__EXERCISE__
What is needed here is an exact repetition of the records below, beginning at the line that has "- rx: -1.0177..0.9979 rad" and stopping after the line that has "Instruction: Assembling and".
───
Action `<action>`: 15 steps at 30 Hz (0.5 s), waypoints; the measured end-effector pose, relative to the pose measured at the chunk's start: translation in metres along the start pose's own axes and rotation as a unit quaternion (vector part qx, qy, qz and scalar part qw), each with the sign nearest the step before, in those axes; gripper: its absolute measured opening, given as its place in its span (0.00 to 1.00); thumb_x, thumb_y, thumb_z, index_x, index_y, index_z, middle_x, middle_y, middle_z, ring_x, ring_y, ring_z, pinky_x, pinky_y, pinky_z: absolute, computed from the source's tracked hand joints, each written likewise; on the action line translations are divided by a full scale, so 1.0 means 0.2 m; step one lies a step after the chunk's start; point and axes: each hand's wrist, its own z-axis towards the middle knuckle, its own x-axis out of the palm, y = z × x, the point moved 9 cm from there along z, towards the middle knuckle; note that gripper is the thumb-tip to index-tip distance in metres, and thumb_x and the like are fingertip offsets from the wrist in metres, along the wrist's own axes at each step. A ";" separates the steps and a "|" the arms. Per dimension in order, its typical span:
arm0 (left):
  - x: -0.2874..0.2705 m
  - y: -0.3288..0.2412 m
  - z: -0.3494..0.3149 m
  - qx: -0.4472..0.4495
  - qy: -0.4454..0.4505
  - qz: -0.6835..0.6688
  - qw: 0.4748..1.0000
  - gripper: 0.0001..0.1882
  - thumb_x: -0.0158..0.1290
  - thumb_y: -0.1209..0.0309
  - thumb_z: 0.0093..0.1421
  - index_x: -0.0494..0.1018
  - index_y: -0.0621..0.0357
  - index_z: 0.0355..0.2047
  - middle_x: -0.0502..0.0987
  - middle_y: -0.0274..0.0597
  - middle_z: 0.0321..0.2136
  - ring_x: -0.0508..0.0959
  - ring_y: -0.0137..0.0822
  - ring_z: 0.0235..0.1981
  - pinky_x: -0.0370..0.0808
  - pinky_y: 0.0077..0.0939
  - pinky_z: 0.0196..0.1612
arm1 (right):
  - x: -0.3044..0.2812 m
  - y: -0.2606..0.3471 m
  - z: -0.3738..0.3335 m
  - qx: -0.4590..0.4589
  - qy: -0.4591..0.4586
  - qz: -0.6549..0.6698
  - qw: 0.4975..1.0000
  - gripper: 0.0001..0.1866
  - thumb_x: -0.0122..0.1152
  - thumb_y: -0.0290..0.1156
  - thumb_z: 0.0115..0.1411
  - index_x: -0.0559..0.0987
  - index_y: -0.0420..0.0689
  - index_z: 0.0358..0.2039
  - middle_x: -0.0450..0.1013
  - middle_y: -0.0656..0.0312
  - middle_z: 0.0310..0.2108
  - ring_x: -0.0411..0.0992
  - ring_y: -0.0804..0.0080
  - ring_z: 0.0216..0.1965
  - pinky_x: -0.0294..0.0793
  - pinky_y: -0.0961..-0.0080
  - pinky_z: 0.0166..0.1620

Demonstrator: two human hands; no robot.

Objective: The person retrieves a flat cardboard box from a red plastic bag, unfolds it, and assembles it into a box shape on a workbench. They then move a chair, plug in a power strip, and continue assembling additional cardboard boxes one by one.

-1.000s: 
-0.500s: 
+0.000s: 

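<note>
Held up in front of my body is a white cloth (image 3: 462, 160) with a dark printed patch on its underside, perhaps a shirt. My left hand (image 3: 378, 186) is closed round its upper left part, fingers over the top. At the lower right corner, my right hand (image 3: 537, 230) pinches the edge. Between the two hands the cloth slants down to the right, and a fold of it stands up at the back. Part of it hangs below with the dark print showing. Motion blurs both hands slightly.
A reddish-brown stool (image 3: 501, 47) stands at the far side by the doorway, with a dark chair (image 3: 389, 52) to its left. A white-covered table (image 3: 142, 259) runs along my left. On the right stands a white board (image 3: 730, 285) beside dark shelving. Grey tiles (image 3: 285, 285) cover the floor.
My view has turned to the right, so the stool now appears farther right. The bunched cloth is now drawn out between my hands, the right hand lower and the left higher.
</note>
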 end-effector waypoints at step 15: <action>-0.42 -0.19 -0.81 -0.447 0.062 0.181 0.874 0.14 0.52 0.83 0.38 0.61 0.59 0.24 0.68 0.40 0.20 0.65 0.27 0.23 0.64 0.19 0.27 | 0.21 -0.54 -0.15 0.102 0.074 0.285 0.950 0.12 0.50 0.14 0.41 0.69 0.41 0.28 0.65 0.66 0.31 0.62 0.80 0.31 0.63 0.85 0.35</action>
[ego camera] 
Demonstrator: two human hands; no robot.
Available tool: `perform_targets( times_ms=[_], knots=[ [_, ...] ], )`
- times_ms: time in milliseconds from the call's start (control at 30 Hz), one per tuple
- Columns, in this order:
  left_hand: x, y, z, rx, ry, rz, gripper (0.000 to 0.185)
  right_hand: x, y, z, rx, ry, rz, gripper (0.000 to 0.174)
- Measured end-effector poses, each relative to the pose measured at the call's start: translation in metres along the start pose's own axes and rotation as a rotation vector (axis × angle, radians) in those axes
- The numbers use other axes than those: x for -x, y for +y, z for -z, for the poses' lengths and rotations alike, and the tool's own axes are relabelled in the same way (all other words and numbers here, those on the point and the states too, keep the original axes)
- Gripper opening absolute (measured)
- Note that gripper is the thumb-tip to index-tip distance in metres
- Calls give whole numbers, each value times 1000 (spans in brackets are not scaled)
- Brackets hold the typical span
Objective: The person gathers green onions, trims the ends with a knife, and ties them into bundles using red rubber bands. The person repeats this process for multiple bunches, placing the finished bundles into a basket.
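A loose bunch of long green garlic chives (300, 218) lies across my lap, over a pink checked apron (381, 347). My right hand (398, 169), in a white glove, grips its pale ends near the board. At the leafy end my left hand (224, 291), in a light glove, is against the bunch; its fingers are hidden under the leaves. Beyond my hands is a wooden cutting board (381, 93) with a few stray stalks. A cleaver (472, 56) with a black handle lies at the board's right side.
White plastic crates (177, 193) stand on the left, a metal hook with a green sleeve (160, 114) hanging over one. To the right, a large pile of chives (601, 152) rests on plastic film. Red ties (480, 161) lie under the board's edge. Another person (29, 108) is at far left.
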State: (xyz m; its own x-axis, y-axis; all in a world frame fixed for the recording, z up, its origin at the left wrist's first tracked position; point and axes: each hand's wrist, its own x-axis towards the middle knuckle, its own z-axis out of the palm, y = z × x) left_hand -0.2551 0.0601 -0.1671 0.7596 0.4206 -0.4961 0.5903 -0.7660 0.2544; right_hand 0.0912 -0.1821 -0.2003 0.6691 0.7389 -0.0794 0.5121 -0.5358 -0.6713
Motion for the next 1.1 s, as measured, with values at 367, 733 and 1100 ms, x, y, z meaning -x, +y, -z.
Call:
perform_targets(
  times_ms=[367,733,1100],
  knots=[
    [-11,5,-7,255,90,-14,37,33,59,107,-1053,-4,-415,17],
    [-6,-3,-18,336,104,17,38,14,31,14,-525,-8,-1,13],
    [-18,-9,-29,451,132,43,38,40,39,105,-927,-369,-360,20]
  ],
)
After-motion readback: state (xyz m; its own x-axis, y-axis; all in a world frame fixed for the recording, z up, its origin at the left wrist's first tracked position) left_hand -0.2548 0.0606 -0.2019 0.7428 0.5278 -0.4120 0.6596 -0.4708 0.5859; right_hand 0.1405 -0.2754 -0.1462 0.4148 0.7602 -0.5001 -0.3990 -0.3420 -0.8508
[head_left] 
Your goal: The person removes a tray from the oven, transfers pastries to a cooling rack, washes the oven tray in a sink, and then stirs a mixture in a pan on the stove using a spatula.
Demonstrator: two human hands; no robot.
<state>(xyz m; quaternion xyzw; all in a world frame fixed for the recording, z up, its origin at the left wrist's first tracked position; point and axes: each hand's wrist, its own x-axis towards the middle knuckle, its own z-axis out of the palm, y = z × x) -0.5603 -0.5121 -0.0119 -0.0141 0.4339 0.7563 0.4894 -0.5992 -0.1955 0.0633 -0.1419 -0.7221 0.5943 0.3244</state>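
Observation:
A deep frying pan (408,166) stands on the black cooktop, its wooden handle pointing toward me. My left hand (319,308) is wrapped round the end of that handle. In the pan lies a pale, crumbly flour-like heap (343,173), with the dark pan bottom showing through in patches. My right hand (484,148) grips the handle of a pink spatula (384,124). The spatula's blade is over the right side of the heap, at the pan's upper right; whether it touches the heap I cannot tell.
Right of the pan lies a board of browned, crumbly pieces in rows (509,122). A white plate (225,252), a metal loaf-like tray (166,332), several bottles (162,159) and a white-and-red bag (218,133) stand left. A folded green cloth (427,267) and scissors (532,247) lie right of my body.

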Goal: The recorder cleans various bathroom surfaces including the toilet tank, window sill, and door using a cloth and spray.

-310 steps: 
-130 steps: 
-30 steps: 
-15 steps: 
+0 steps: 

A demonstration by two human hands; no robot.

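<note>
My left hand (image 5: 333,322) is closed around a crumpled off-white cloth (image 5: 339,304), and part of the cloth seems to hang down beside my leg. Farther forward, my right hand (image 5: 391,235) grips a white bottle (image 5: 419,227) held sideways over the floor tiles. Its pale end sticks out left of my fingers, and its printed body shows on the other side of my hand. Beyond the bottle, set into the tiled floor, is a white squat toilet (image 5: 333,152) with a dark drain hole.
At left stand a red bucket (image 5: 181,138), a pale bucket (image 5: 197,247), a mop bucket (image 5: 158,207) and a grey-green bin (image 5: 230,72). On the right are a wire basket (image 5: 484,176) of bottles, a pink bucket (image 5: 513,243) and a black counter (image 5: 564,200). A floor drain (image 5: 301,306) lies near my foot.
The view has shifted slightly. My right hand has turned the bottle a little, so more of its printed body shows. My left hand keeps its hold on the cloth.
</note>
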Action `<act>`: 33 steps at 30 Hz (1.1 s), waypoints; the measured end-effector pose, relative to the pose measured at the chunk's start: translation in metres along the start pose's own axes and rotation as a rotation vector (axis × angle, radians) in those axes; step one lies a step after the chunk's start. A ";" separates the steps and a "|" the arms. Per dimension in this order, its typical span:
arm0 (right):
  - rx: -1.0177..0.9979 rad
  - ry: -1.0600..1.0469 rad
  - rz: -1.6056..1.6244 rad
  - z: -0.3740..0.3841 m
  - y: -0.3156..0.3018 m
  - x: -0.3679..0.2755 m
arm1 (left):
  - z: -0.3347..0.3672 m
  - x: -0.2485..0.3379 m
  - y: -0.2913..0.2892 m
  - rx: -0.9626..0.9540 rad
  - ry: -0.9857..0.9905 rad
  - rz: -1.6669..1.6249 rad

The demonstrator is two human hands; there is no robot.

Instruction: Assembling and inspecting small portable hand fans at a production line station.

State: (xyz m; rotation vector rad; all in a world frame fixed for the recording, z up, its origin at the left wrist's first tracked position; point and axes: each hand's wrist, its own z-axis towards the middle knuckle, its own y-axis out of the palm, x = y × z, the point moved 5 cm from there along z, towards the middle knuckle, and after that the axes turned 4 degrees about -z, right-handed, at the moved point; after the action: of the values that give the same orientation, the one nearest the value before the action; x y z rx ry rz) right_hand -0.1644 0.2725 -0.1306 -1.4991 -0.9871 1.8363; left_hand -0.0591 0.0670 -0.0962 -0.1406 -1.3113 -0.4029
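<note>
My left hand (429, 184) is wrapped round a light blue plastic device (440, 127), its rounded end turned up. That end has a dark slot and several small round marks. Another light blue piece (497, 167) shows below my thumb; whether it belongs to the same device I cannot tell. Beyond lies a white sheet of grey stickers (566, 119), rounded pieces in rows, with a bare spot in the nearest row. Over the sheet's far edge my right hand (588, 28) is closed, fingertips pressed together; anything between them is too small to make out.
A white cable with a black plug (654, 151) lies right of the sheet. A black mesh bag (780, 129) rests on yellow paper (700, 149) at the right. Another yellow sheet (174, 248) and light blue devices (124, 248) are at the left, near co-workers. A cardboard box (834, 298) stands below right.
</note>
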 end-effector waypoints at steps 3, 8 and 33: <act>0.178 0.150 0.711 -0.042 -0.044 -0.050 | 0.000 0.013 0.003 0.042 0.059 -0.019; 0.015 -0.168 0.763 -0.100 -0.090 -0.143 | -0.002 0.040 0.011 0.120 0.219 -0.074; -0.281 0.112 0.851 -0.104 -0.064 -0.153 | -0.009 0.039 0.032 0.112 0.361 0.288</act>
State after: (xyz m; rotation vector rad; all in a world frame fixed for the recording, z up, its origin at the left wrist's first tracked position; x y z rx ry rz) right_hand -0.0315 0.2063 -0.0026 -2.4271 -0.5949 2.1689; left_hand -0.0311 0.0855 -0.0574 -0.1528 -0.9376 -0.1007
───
__ANSWER TO THE PROBLEM__
  - rx: -1.0177..0.9979 rad
  - ry: -1.0600..1.0469 rad
  - rz: -1.6056..1.6244 rad
  - z: -0.3740..0.3841 m
  - y: -0.3156..0.3018 m
  - x: -0.3679..0.2755 m
arm1 (left):
  - z: -0.3347..0.3672 m
  - x: -0.2485..0.3379 m
  - y: -0.2913..0.2892 m
  - rx: -0.9626..0.9540 rad
  - ry: -0.9857..0.9905 rad
  - rz: -1.6669..1.6249 rad

The demonstrator is two human hands; there is no robot.

Instruction: Assembling and inspecting small portable hand fans at a production line station.

Besides this answer, the exercise requires nothing else.